でも、まあ、それに該当する言葉が様々あることも知っている。少年A、男A、生徒A――映像作品のエンドロールで、メインキャスト以外の人物、所謂モブに与えられることを。
もし、学園を舞台にしたストーリーがあったとして、僕が登場した場合、そういう表記のされ方をするに違いない。
学園ものには、主人公というものが存在する。まあそうしないと物語が進まないからね。じゃあ、僕のクラスを物語の中心として見てみよう。
教室最後尾の窓際席に座ってる男子生徒。彼の名前は真田湊という。容姿端麗とはいかないし、成績もそこそこみたいだ。一見すると普通の男子生徒と言ってもいいだろう。でも、彼を構成する要素はそれだけじゃない。彼の周りにはよく人が集まる。人当たりのよさそうな男の友人、彼を慕う女子生徒。間違いない、彼はラブコメ主人公足り得る存在だ。詳細な関係性は知らないけれど、良好な関係であることはわかる。ああ、でも最近喧嘩して教室を出て行った女子生徒がいたっけな。
それから、真ん中らへんの席にいる男子生徒。彼は八須圭太という。おどおどした性格でよく読書をしているのを見る。八須の後ろの席は、カーストで言えば上位の存在である宮星きららという女子生徒だ。二人一緒にいることをよく見かける。オタクとギャルという異色の関係。彼らの関係もまた、物語の核足り得る存在だ。
そして、廊下側の後ろの席。そこにはカースト上位の生徒がよく集まっている。でも、主人公が誰って感じじゃない、多分それに該当するのは他のクラスの人じゃないかな。女子生徒がよく来るから多分その子だ。
そして、彼、彼女らは作用することがある。完全に同じ物語に出てくるという訳じゃない。イベント要素の一つとして交わる程度。文化祭、体育祭、それに今度いく修学旅行。彼らは自分の立場を全うしながら学園生活を送っている。
かく言う僕は、廊下側一番手前を陣地としている。彼らとは近くとも、縁遠くて、ほど遠い位置。
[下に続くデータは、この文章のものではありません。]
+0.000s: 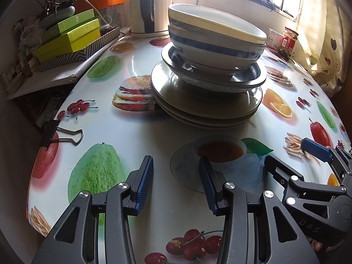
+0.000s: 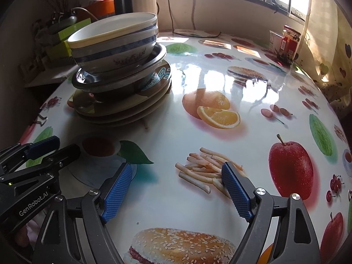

だけど、ちょっと後ろを向くだけで彼らのバラ色に染まった青春生活が目に映る。
さて、では何故僕が少年A足り得るか、エンドロールに名前が載るの存在かというと――
「あ、ねえ湊君いるかな?」
「さっき、職員室に行きましたよ」
と言った風に、一言話すことがあるからだ。物語で一度か二度、ぽっと出てくる橋渡し役として機能している。だから、ちゃんとした名前は与えられずに、生徒Aとして表記される。もしかしたらBやCかもしれないけれど――
声優がつくなら、新人さん。邦画やドラマだとしたら売り出し中の俳優さんかな。全く役がないという訳じゃないけど、名前をつける程の価値は無い――そんな有象無象の脇役の一人が僕、矢島高校一年一組安達綾鷹という人間だ。